Validation accuracy for large batch training on CIFAR10 with Resnet18 after 100 epochs.
Figure 3: Validation accuracy for Resnet18 with Group Normalization on large batch training. Accuracy drops as batch size increases

Federated Learning

To conclude, we would like to address an additional challenge of training on non IID data with Federated Averaging. In the scenario described above where each device has data from different classes the models drift apart and suffer from catastrophic forgetting. This phenomena becomes more pronounced as the aggregation frequency is reduced.

We use the above Non-IID setup to train Resnet18 with group normalization layers using Federated Averaging. Each device has 5000 images, and the local batch size is 32. To test how synchronization frequency effects training, we synchronize the models by aggregation every 10 and every 150 batches.

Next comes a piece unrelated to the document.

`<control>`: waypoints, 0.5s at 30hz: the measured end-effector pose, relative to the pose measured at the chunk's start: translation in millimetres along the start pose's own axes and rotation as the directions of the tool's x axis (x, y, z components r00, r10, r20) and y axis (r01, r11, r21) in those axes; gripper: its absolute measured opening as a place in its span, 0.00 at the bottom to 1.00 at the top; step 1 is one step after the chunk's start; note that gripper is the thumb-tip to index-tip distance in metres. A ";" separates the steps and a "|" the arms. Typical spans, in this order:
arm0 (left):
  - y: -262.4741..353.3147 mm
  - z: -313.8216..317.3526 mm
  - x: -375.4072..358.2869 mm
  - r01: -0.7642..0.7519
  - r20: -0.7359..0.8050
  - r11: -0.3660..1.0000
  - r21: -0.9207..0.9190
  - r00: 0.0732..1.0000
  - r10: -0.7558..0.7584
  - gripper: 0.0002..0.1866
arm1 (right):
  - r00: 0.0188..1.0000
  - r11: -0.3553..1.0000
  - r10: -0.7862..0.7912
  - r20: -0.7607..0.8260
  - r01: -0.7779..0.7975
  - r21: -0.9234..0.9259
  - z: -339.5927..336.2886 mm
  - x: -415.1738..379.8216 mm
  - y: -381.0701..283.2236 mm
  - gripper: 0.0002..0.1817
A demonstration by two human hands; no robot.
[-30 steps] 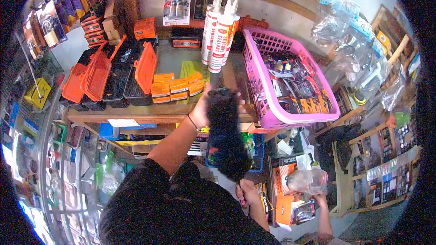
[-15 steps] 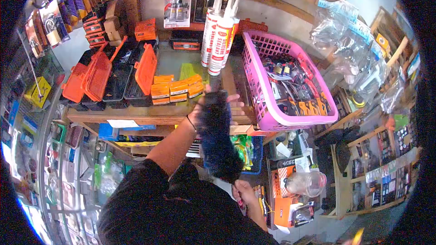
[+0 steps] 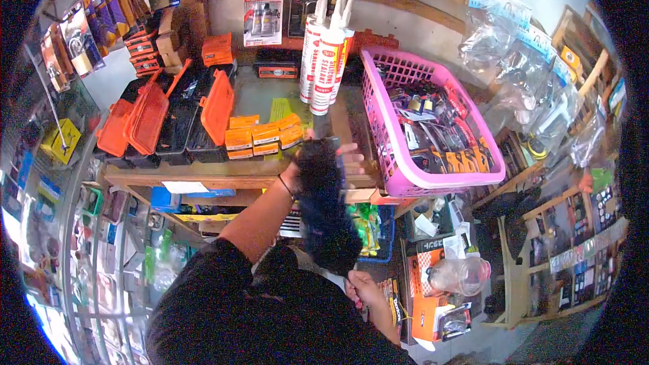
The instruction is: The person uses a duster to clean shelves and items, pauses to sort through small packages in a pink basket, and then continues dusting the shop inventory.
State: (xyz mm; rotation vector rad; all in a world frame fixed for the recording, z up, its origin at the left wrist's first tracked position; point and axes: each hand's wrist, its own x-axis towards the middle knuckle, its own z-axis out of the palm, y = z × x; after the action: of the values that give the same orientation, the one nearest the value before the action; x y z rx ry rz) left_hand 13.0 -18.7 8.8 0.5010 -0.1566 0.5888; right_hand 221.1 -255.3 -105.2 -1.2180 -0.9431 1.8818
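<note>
A long, dark, fluffy duster (image 3: 329,209) slants down in front of me, its upper part blurred. My right hand (image 3: 367,290) is closed at its lower end, where a bit of pinkish handle shows. Behind the upper part is my left hand (image 3: 289,174), palm mostly hidden, with fingers stretched out and apart past the duster's right side. A dark band circles the left wrist. Just beyond the left hand, small orange-yellow boxes (image 3: 265,136) sit on the shelf, and white silicone sealant tubes (image 3: 326,71) stand upright.
A pink basket (image 3: 443,181) full of packaged goods stands at the right of the shelf. Orange-lidded black cases (image 3: 145,122) line the left. Below right are an orange box (image 3: 424,318) and a clear plastic jar (image 3: 460,275). Glass display shelves (image 3: 111,257) run along the left side.
The view has shifted slightly, so the shelf goods appear a little lower. Both hands keep nearly the same places on and around the duster, whose upper part stays blurred.
</note>
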 end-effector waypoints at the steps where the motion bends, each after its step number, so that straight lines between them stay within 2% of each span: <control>1: -0.7 5.7 -0.2 -0.011 -0.002 1.000 -0.029 1.000 0.011 0.49 | 0.998 0.996 -0.056 -0.011 0.055 -0.069 0.6 -0.1 -2.9 0.22; 2: 0.4 11.3 -2.2 -0.069 -0.135 0.997 0.045 0.988 0.075 0.49 | 0.998 0.996 -0.059 -0.008 0.058 -0.067 2.4 0.0 -4.8 0.22; 4: -0.7 23.6 1.7 -0.099 -0.381 0.979 0.177 0.910 0.161 0.50 | 0.996 0.996 -0.042 -0.074 0.047 0.073 6.0 -0.9 -5.5 0.22; 5: 0.8 7.4 1.4 -0.105 -0.347 0.994 0.017 0.932 0.104 0.47 | 0.999 0.999 0.014 -0.031 -0.013 0.039 1.3 1.8 3.4 0.22; 6: 1.4 3.4 0.5 -0.097 -0.350 0.995 0.021 0.931 0.099 0.47 | 0.999 0.999 0.011 -0.030 -0.010 0.047 -0.3 2.6 4.9 0.22; 8: 2.6 6.3 1.3 0.029 0.001 0.999 0.019 1.000 -0.029 0.43 | 0.999 1.000 0.000 0.036 0.001 -0.031 -1.7 4.1 5.8 0.22; 9: 2.1 7.9 1.3 0.020 0.025 0.999 0.051 0.999 -0.022 0.43 | 0.998 0.995 -0.022 -0.059 0.016 -0.103 -2.0 3.0 4.0 0.22; 10: 2.3 5.5 2.1 0.026 0.023 0.998 0.052 0.999 -0.027 0.43 | 0.998 0.995 -0.024 -0.060 0.019 -0.098 -1.4 3.5 2.9 0.22; 12: 0.6 -1.6 2.1 -0.102 -0.145 0.925 -0.366 0.988 0.051 0.47 | 0.993 0.999 0.023 -0.120 -0.017 0.051 -0.8 3.8 1.4 0.22; 13: -0.8 2.0 1.5 -0.100 -0.148 0.925 -0.366 0.988 0.048 0.47 | 0.999 0.999 0.013 -0.037 -0.012 0.036 2.1 5.0 1.7 0.22; 14: -1.7 6.0 0.5 -0.064 -0.129 0.970 -0.235 0.991 0.034 0.44 | 0.999 0.999 0.012 -0.038 -0.011 0.041 3.6 3.7 -1.0 0.22; 15: -2.2 10.8 -0.3 -0.027 -0.111 0.995 -0.098 0.994 0.017 0.42 | 0.999 0.999 0.038 -0.024 -0.038 -0.029 6.2 0.4 -5.7 0.22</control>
State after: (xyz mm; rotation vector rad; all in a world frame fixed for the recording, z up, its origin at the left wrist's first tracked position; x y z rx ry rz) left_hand 14.1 -25.7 17.3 0.3699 -0.0863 0.6256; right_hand 216.1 -253.4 -98.7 -1.2810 -0.9450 1.8853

Figure 3 shows the results of the non IID data against the IID case. We see that catastrophic forgetting reduces the validation accuracy to nearly 50% for the 10 batch synchronization frequency while when synchronization jumps to 150 batches devices only learn their local data.

Conclusion

The unconstrained nature of data distribution on the edge poses some major challenges for on the edge training. We showed that some of today’s most prolific neural network architectures fail when training on non IID data.

As we showed, architectures that do not use batch normalization entail searching for new hyper parameters for the training algorithms as well. This point is further aggravated when training with the Federated Averaging algorithms since non IID distribution causes catastrophic forgetting. We believe that new algorithms will need to be developed and this will be a matter for future research.